Comment 1 Michael Filanov 2020-10-20 06:48:20 UTC
Not sure what it means, are you talking about https://github.com/openshift/assisted-service/blob/master/deploy/assisted-service.yaml#L29 ?

Comment 3 Eran Cohen 2020-10-20 08:00:36 UTC
@yshnaidm  I guess we can do it the same way we create the BMH?
alazar, rom if we want to add it we should probably do it during the ignition generation.
Thoughts?

Comment 4 Dan Kenigsberg 2020-10-20 10:07:26 UTC
I think that the problem here is more profound: since the assisted installer is not an IPI, it does not integrate at all with the MachineHealthCheck (MHC). I think this bz should be changed to a request for extension: let assisted-installed cluster integrate with MHC, so that non-responsive nodes can be automatically recycled/restarted.

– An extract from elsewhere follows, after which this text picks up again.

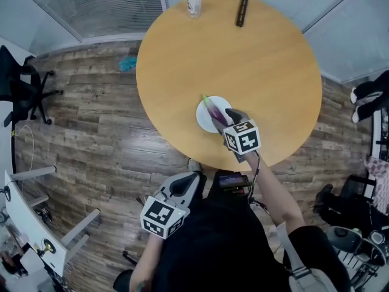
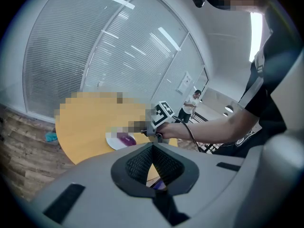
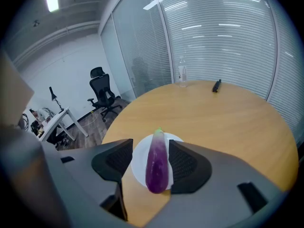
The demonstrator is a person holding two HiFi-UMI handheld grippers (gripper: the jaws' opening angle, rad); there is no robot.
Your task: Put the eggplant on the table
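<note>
A purple eggplant (image 1: 214,109) with a green tip lies on a small white plate (image 1: 203,118) near the front edge of the round wooden table (image 1: 243,66). My right gripper (image 1: 227,119) is open, one jaw on each side of the eggplant (image 3: 157,167). The fruit sits close against the right pad, and a gap shows at the left pad over the plate (image 3: 139,156). My left gripper (image 1: 186,183) hangs off the table, near the person's body. Its jaws (image 2: 153,149) are shut with nothing between them. In the left gripper view the eggplant (image 2: 126,138) and the plate (image 2: 113,142) appear far off.
A clear water bottle (image 1: 194,0) and a slim black object (image 1: 242,11) stand at the table's far edge. A black office chair (image 1: 24,90) and a white desk (image 1: 27,224) are on the wooden floor to the left. Glass walls with blinds ring the room.
</note>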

Comment 5 Moti Asayag 2020-11-25 19:16:40 UTC
(In reply to Eran Cohen from comment #3)
> @yshnaidm  I guess we can do it the same way we create the BMH?
> alazar, rom if we want to add it we should probably do
> it during the ignition generation.
> Thoughts?

In terms of implementation, if the purpose is to add a custom manifest to the cluster, such as the one describe here:
https://docs.openshift.com/container-platform/4.5/machine_management/deploying-machine-health-checks.html#machine-health-checks-resource_deploying-machine-health-checks

It can be achieved by using the manifest API to provide it after the cluster was created and it will be rendered into the ign file by: 
https://github.com/openshift/assisted-service/blob/master/internal/ignition/ignition.go#L141

Comment 6 yevgeny shnaidman 2020-11-26 06:33:12 UTC
@ercohen why are we integrated with Machine Health from the start? I mean, why should we create any specific manifest? Does not openshift-installer should do it? by some kind of configuraiton

Comment 7 Piotr Kliczewski 2020-11-26 08:39:24 UTC
Please take a look at BZ #1889651 comments to have more context about this change.

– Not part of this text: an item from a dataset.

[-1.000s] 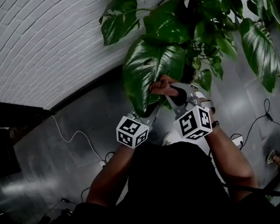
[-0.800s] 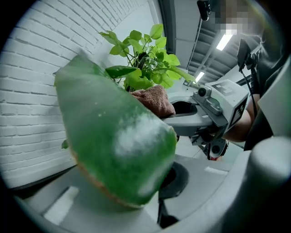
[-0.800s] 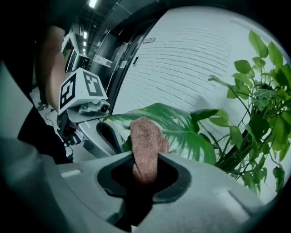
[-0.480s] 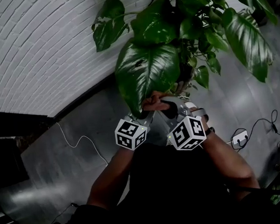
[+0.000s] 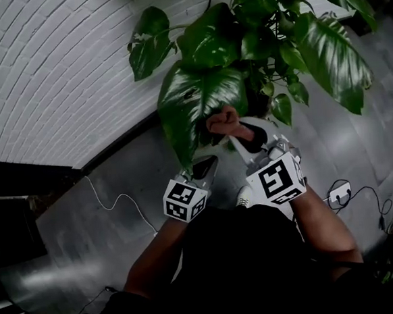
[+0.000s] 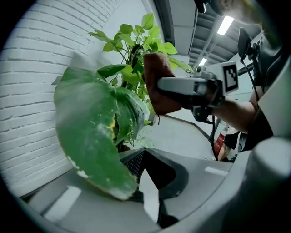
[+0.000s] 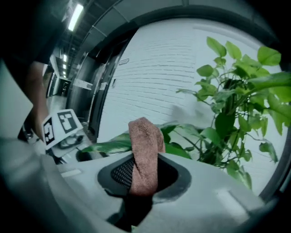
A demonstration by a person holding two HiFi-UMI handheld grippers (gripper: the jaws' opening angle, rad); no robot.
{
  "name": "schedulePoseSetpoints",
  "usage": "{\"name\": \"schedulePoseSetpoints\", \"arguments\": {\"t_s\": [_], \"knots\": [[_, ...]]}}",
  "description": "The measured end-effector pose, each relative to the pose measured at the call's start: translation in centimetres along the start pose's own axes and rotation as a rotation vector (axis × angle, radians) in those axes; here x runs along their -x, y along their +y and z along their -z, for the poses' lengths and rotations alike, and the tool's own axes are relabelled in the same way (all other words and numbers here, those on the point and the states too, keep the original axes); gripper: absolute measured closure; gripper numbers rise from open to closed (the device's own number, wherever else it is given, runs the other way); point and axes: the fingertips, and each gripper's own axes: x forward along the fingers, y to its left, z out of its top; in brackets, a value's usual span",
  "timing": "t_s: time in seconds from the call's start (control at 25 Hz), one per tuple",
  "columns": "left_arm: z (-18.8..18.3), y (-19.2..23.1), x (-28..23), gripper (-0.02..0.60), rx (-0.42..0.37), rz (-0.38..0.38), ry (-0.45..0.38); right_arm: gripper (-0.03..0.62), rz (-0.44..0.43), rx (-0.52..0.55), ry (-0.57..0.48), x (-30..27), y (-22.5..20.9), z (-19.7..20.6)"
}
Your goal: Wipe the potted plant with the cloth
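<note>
Brown terry cloth point(image 5: 223, 121) is seen bunched near the middle of the head view, where it is clamped between the jaws of the right gripper point(image 5: 235, 133). In the right gripper view it stands up out of the closed jaws as a folded strip. The cloth is held just beside the edge of a large glossy leaf point(image 5: 194, 104) of the potted plant point(image 5: 268, 32); whether it touches the leaf cannot be told. This leaf hangs down toward the person, and its pale, worn tip is found right at the left gripper point(image 5: 206, 162). In the left gripper view a narrow gap is shown between the two jaws, so they are released; the tip of the leaf lies over the edge of one jaw and is not seen pinched. The left gripper is placed lower in the head view than the right one, and the two are near each other. Behind the plant a white brick wall point(image 5: 53, 56) is seen, and below it a grey floor point(image 5: 100, 228), on which a white cable point(image 5: 112, 200) and a power strip point(image 5: 339, 193) are lying
</note>
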Motion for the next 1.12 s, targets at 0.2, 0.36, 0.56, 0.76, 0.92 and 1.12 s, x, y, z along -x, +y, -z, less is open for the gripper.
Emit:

Comment 13 Andrew Beekhof 2021-01-20 02:12:41 UTC
The lack of a provisioning network isn't specifically an issue, but we do need the Machine API to be functional and able to provision/destroy nodes.

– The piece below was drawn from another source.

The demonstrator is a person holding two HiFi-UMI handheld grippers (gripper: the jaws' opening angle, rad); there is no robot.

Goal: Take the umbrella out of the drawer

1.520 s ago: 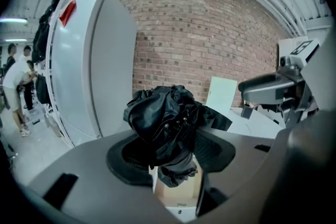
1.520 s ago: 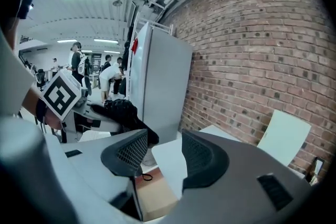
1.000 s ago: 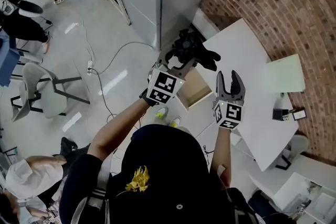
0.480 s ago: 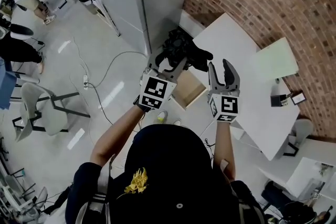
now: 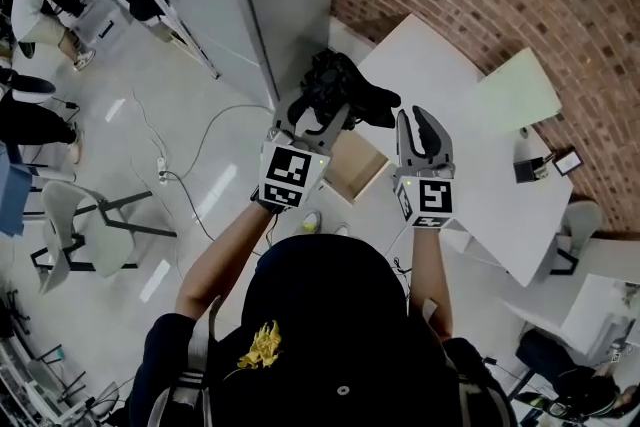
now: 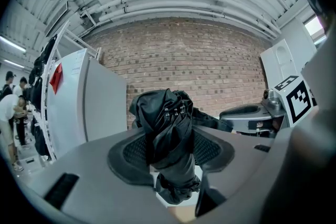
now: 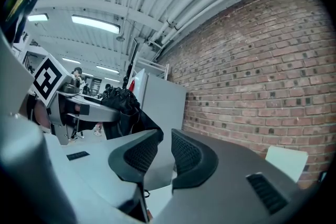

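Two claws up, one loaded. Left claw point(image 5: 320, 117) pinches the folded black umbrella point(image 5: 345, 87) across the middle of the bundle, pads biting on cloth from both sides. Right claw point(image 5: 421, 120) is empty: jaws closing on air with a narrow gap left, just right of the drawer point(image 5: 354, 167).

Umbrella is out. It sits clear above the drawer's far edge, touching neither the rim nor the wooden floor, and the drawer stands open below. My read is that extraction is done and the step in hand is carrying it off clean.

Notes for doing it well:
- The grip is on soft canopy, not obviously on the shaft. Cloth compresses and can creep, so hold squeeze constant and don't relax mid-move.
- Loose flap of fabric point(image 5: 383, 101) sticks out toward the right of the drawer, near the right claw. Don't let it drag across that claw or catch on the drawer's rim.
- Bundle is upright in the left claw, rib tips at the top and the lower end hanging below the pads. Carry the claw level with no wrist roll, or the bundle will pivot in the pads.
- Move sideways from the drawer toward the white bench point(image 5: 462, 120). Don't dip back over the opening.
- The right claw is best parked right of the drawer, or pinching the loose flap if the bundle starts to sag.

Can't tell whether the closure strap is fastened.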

Adding the Lifecycle squad for visibility

Comment 15 Angus Salkeld 2021-01-24 23:23:35 UTC
(In reply to Andrew Beekhof from comment #13)
> The lack of a provisioning network isn't specifically an issue, but we do
> need the Machine API to be functional and able to provision/destroy nodes.
> 
> Adding the Lifecycle squad for visibility

Currently in AI, creating/deleting machine objects has no effect as the bmh entities
have no BMC details or any other ability to provision (they are discovered, but in an unmanaged state).
There is work ahead to enable day 2 provisioning, but this is a while off.

Comment 16 Angus Salkeld 2021-03-22 21:44:22 UTC
Not working directly on AI at the moment. Releasing so someone else can work on it.

Comment 17 Piotr Kliczewski 2021-05-06 12:13:32 UTC
This featrue is tracked by https://issues.redhat.com/browse/MGMT-4811 and we have decided to wait on node health check.